Task item: Your answer should consist of the lines holding "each", copied from the material below.

Input data:
○ ○ ○ ○

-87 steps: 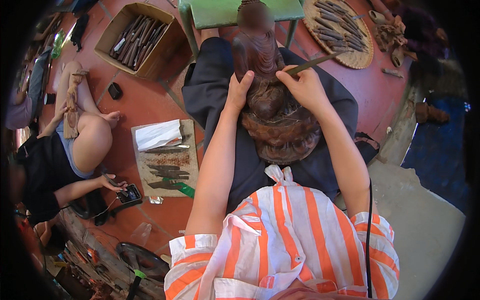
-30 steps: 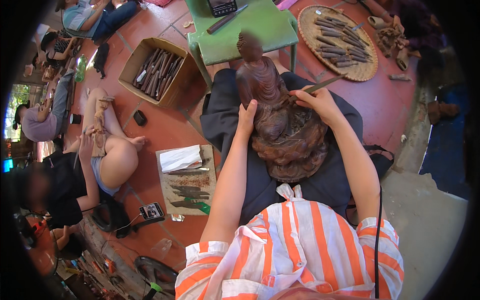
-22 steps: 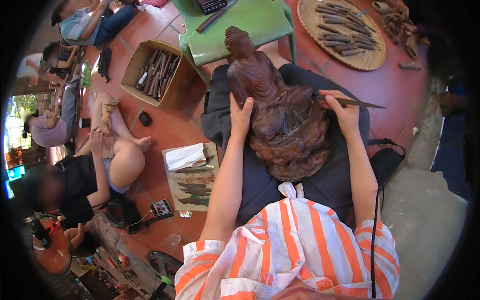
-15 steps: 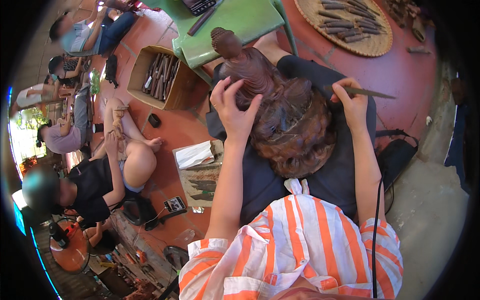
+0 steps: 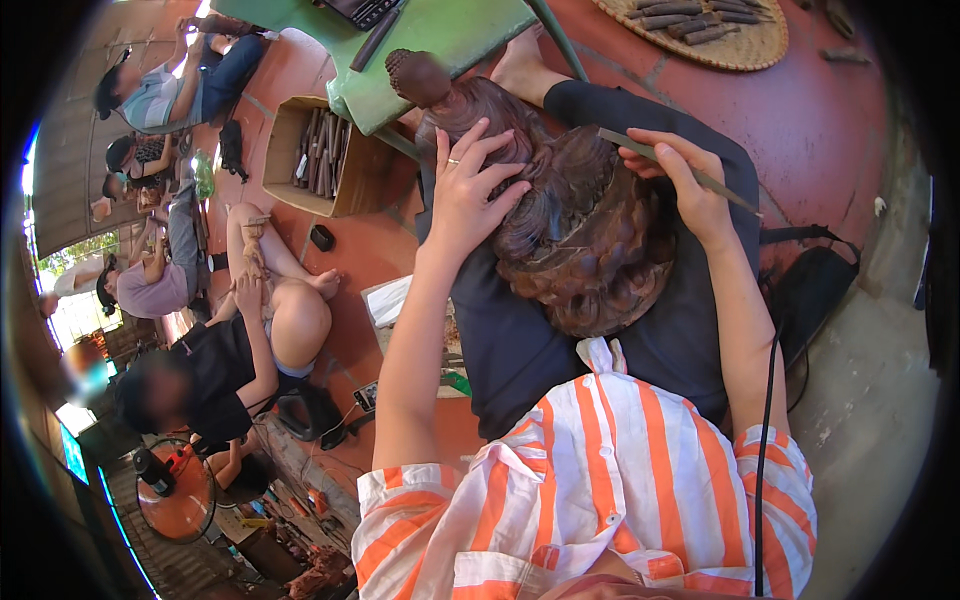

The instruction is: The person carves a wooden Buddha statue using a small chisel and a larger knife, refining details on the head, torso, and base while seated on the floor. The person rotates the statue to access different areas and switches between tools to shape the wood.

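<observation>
Carving of dark brown wood lies across my lap, its long axis running away from me toward the green tabletop, the knobbed head at the far end. My left hand rests open on its upper part, fingers spread. My right hand is closed around a thin chisel, its tip touching the carving's right side. The surface is glossy, cut into curls and scalloped ridges.
</observation>
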### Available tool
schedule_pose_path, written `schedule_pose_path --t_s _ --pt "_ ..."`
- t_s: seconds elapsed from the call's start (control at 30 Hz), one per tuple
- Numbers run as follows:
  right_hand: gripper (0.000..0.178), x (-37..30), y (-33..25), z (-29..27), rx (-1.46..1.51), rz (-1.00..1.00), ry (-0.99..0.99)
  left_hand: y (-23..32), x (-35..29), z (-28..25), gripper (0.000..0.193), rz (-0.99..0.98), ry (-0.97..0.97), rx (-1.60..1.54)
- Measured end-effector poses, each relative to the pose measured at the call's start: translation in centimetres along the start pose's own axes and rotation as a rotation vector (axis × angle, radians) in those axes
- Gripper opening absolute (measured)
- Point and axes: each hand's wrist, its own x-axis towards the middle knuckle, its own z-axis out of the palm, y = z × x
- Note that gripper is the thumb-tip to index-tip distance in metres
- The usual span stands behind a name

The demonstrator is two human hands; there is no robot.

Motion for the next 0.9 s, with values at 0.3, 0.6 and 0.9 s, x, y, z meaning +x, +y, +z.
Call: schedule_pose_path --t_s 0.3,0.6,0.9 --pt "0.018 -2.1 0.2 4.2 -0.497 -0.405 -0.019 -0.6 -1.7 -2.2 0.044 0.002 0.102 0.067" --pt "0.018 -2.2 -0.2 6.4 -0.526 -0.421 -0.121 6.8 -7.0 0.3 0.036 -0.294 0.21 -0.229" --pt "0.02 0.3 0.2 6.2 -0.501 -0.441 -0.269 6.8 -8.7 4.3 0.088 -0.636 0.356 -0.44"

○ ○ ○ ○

Answer for this exercise:
- Measured end-effector poses, each relative to the pose measured at the call's start: translation in centimetres along the start pose's own axes and rotation as a rotation vector (axis × angle, radians) in those axes
- Point and axes: each hand's wrist, its own x-axis towards the middle knuckle, its own z-axis out of the palm, y = z × x

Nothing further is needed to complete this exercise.